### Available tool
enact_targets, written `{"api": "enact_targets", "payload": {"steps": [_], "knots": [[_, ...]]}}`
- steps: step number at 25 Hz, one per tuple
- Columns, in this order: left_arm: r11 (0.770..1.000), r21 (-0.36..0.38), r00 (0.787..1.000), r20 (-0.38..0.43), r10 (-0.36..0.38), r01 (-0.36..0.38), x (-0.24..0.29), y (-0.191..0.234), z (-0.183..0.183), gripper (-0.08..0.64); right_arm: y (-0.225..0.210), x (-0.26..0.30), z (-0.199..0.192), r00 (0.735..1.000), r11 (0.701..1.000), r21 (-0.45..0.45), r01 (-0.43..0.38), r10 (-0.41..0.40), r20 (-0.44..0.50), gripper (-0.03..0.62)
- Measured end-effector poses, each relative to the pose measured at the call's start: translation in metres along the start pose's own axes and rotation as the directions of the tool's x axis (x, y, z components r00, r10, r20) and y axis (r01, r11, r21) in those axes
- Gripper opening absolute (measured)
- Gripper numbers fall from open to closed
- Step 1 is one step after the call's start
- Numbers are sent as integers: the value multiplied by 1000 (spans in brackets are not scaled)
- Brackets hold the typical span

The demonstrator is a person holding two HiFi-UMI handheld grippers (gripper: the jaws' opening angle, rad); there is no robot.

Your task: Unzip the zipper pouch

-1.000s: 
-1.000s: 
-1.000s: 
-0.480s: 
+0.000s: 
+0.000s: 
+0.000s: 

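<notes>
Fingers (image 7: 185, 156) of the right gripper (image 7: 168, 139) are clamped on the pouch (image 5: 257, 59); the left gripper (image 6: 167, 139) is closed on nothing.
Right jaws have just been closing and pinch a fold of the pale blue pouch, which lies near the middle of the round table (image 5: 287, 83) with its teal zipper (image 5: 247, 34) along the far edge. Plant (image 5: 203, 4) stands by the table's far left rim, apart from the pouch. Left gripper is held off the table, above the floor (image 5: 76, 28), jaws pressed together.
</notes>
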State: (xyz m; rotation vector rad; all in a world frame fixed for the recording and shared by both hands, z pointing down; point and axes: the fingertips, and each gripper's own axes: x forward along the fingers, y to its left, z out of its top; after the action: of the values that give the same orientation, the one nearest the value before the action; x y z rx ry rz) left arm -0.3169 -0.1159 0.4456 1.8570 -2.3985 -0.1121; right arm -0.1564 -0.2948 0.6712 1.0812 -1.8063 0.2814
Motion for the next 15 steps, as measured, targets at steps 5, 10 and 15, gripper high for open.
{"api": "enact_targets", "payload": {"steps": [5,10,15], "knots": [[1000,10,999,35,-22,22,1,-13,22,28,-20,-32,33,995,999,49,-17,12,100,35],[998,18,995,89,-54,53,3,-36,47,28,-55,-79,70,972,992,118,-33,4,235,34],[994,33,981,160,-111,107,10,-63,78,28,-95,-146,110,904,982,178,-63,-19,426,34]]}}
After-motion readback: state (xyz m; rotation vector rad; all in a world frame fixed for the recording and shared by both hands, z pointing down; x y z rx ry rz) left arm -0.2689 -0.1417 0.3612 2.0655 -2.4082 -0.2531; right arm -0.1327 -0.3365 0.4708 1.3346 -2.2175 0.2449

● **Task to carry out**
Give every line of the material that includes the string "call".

● **The completed task**
- Measured end-effector poses, each relative to the pose measured at the call's start: translation in metres along the start pose's own axes and rotation as the directions of the tool's x axis (x, y, z components r00, r10, r20) and y axis (r01, r11, r21) in those axes
- Step 1 is one step after the call's start

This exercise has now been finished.